Mon fils prêta soudainement attention. Il écouta pendant un certain
temps, puis me posa quelques questions. J’éteignis alors la cassette
pour que nous puissions approfondir l’idée ensemble :
Nous vivons dans le même monde que les autres, mais nous menons des
vies relativement différentes. Les juifs ont leur propre univers secret
de pratiques et de rituels. Nous mettons des tefilines, mangeons de la nourriture
kasher, portons des noms hébraïques, et nous étudions et
prions dans une langue ancienne et mystique. Nous passons un septième
de notre vie (le Chabbat) à nous réfréner de toute influence
créatrice sur le monde, temps durant lequel nous recevons une âme
supplémentaire.
Nous sommes pareils aux
autres, mais avons une mission propre qui requiert des responsabilités particulières. Les juifs sont chargés
d’enseigner la moralité à l’humanité. Notre
tâche est de révéler la présence de D.ieu sur terre,
en accomplissant nos tâches quotidiennes et en ayant conscience de leur
dimension spirituelle.
Nous avons reçu 613 sentiers pour nous aider à accomplir
cette mission.
Ces mitsvot nous donnent accès à une « magie » spirituelle
qui :
a) nous aide à réaliser notre potentiel (grâce aux commandements
positifs),
b) nous empêche de subvertir notre énergie et de nous diminuer
(en nous réfrénant de transgresser les prohibitions).
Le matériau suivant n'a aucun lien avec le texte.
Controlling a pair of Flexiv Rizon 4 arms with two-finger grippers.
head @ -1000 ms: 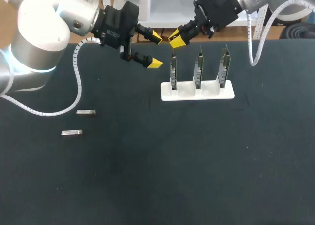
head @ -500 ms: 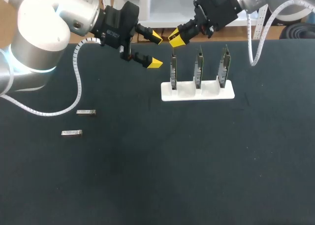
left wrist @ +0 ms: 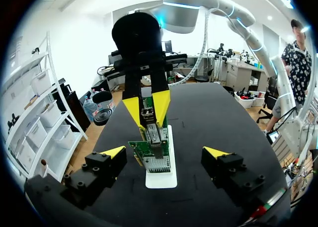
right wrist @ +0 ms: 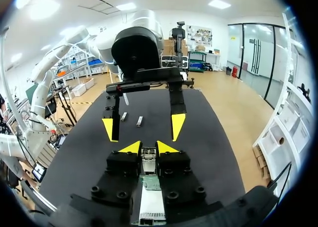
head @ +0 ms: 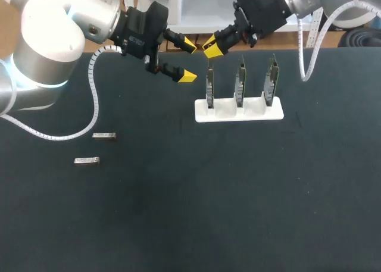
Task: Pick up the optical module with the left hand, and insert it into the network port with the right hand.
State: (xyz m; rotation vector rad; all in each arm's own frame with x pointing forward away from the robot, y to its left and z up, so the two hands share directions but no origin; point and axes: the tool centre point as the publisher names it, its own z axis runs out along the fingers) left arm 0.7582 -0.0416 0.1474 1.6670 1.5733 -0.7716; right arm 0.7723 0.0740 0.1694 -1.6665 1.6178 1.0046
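one optical module point(right wrist: 149, 165) sits clenched in the right end effector point(head: 212, 48); left end effector point(head: 189, 61) released, beside the rack point(head: 229, 112).

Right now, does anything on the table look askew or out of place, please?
Nothing stands out: three boards stand upright in the white holder, two spare modules lie flat, and the right gripper holds an optical module.

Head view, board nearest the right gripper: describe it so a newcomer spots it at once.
Toward the dark table's far edge stands a white rack holding three upright green boards in a row. Take the board at its left end: only it sits right under the right gripper, shut on an optical module.
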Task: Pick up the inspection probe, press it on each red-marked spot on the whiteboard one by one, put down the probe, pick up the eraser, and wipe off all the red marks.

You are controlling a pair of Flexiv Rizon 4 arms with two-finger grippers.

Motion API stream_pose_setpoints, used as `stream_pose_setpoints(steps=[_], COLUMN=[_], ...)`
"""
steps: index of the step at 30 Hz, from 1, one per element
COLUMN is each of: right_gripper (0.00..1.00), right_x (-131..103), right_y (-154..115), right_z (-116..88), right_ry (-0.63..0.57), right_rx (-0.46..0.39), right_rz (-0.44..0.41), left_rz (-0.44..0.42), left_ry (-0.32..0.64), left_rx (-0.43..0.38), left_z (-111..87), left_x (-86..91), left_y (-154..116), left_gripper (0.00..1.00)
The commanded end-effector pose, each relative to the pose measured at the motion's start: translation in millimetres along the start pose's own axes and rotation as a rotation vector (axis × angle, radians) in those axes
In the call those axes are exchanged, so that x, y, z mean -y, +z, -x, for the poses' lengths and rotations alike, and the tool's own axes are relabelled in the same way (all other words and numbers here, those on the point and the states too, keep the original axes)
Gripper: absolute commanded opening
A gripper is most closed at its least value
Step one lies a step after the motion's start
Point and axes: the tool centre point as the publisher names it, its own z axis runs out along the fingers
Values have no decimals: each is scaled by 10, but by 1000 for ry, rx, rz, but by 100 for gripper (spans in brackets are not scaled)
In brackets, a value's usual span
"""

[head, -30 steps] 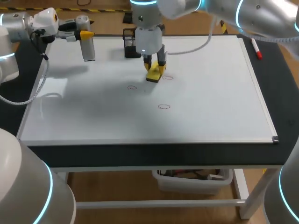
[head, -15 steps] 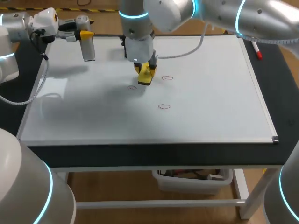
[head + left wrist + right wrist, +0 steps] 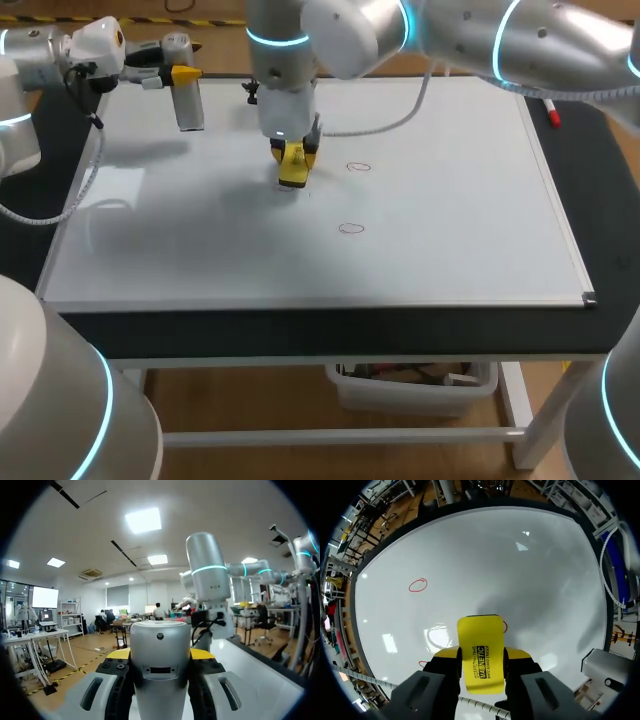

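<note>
My left gripper (image 3: 183,74) hangs over the whiteboard's (image 3: 450,200) far left corner, shut on the silver cylindrical probe (image 3: 189,103). In the left wrist view the probe (image 3: 160,665) fills the gap between the yellow fingertips (image 3: 118,653). My right arm reaches past the middle, its gripper (image 3: 292,158) shut on the yellow eraser (image 3: 292,168), which rests on the board. Two red marks (image 3: 358,167) (image 3: 351,228) lie to its right. In the right wrist view the eraser (image 3: 481,652) sits between the fingers, with a red ring (image 3: 418,584) ahead and a red arc (image 3: 505,626) at its edge.
A red marker (image 3: 549,105) lies off the board's far right edge. A black holder (image 3: 250,91) peeks out behind my right arm at the far edge. The board's frame ends at a near right corner (image 3: 588,297).
My right gripper has slid the eraser left across the board, away from the upper red mark, and now covers the leftmost mark. The left arm and probe have not moved.
</note>
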Motion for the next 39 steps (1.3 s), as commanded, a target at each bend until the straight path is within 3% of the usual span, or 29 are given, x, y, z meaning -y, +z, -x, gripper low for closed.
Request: stream_pose_setpoints(steps=[1, 18, 39], right_gripper=[0, 0, 0], right_x=[30, -229, -299], right_y=[27, 149, 300], right_z=[142, 353, 350], right_ry=[-12, -79, -104], right_rx=[-30, -45, -63], right_rz=[17, 21, 36], left_rz=[-1, -1, -1], left_ry=[0, 0, 0], left_rx=[-4, -4, -4], left_z=[12, 12, 12], left_x=[8, 8, 8], left_y=[-3, -3, -3], left_gripper=[0, 0, 0])
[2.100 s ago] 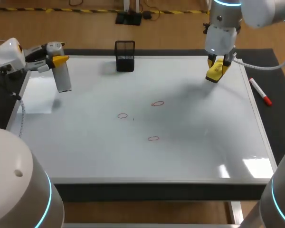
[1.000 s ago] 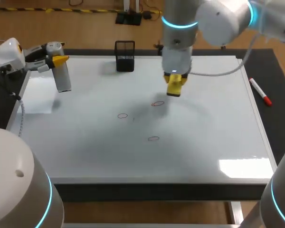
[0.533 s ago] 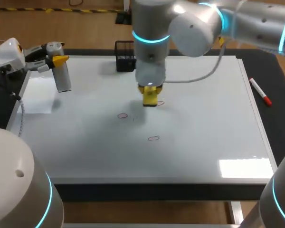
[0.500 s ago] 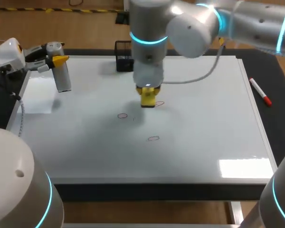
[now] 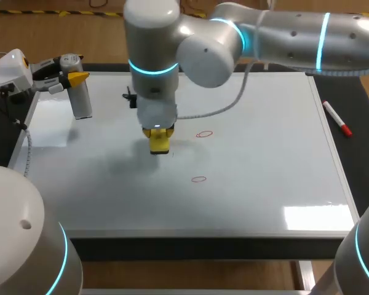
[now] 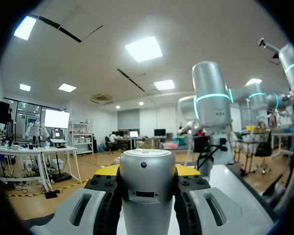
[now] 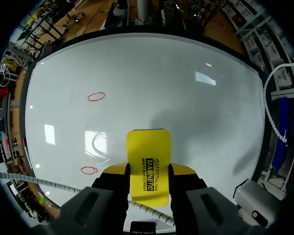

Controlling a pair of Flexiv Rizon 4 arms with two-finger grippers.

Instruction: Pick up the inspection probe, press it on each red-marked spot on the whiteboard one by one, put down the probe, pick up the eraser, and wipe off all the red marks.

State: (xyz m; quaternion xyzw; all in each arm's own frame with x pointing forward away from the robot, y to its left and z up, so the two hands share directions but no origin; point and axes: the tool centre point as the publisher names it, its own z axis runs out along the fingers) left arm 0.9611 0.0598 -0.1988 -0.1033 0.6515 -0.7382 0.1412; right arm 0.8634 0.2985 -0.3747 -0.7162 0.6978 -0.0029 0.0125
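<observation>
Right gripper (image 5: pixel 160 142) has swept left across the whiteboard (image 5: pixel 264 160), leaving the upper red mark (image 5: pixel 204 133) behind. It now sits low where the leftmost red mark was, and that mark no longer shows. The fingers clamp the yellow eraser (image 7: pixel 148 164). The lower red mark (image 5: pixel 198 179) is unchanged. Left gripper (image 6: pixel 147 171) hasn't budged at the board's left edge, closed around the silver probe (image 5: pixel 81 98).

L claw (image 6: pixel 147 170) grips silver probe (image 6: pixel 147 196) from both sides; R arm (image 6: pixel 213 112) ahead.
</observation>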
Les juifs ont leur propre « Chemin de Traverse ». Nous avons parlé de
Central Avenue à Cedarhurst, où nous avions fait des courses
au cours d’un séjour à New York. La rue entière
est pleine de boutiques destinées aux juifs : restaurants kashers, librairies
juives, épiceries kashers, magasins de vêtements vendant kippot
et tsitsit, magasins d’argenterie avec des chandeliers et des verres
de kiddoush. (La plupart des new-yorkais non-juifs ne savent même pas
que cette rue existe.)
Mon fils resta assis en
silence pendant quelques minutes, perdu dans ses pensées.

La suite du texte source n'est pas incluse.